Exercise requirements
Print the listing exactly as it stands. Skip every picture.
(Information supplied Opens)
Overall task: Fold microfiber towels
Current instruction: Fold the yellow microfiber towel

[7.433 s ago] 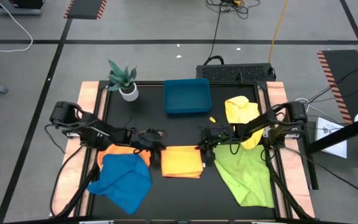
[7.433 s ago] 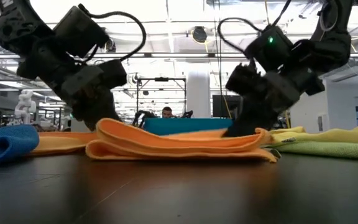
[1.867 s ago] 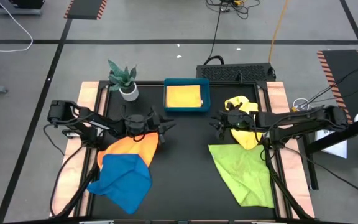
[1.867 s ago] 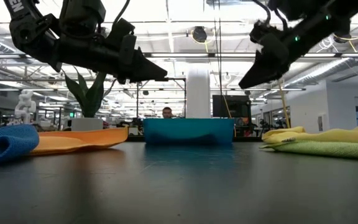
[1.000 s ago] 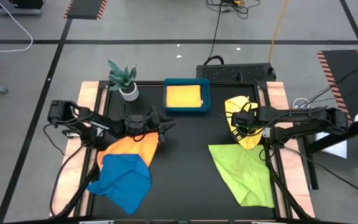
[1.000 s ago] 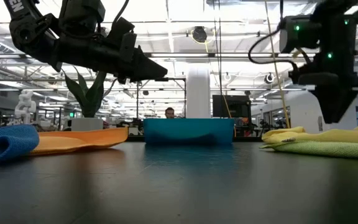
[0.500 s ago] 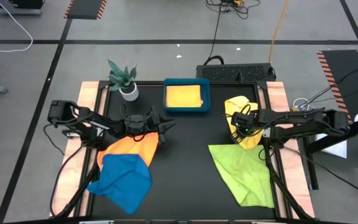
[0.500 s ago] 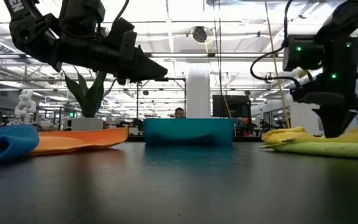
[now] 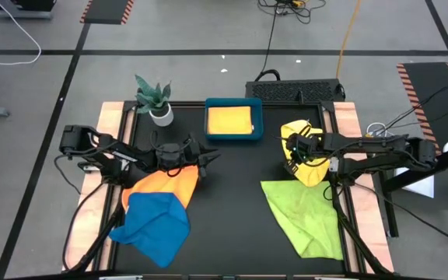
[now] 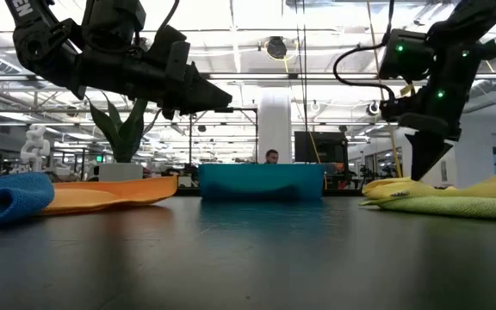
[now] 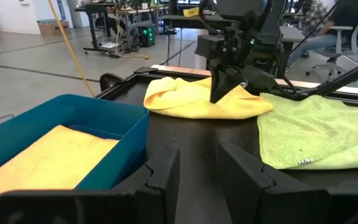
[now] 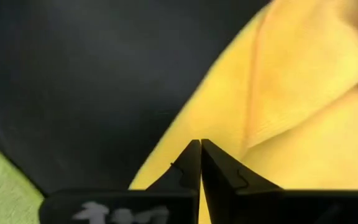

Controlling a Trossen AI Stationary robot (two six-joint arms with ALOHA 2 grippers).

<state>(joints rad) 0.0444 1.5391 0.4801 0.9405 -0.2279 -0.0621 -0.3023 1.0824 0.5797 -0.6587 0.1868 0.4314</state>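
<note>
While my left gripper (image 9: 208, 158) hovers part-open over the orange towel (image 9: 166, 185), my right gripper (image 12: 200, 144), fingers pressed together, sits at the yellow towel's (image 9: 306, 148) edge; whether it pinches cloth I cannot tell.

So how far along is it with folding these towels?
One folded yellow-orange towel already lies in the blue tray. In hand: the right end effector is shut on the edge of the crumpled yellow towel. The left end effector waits above the orange towel. That one, the blue towel and the green towel lie unfolded.
</note>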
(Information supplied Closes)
Solution to this exercise
Overall task: Fold microfiber towels
Current instruction: Fold the yellow microfiber towel

[7.433 s ago] 
[7.433 s ago] 
[1.867 s ago] 
[1.867 s ago] 
[1.000 s ago] 
[1.000 s ago] 
[0.500 s ago] 
[0.500 s ago] 
[now] 
[now] 
[now] 
[now] 

Controlling a Trossen AI Stationary robot (two six-joint arms with ALOHA 2 grippers).

<state>(joints rad) 0.0444 1.5391 0.4801 0.9405 -0.2279 -0.0621 -0.3023 1.0824 0.5797 -0.6587 0.1868 0.4314</state>
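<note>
While my left gripper (image 9: 208, 158) hovers part-open over the orange towel (image 9: 166, 185), my right gripper (image 12: 200, 144), fingers pressed together, sits at the yellow towel's (image 9: 306, 148) edge; whether it pinches cloth I cannot tell.

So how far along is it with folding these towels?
One folded yellow-orange towel already lies in the blue tray. In hand: the right end effector is shut on the edge of the crumpled yellow towel. The left end effector waits above the orange towel. That one, the blue towel and the green towel lie unfolded.
</note>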

No additional output is required.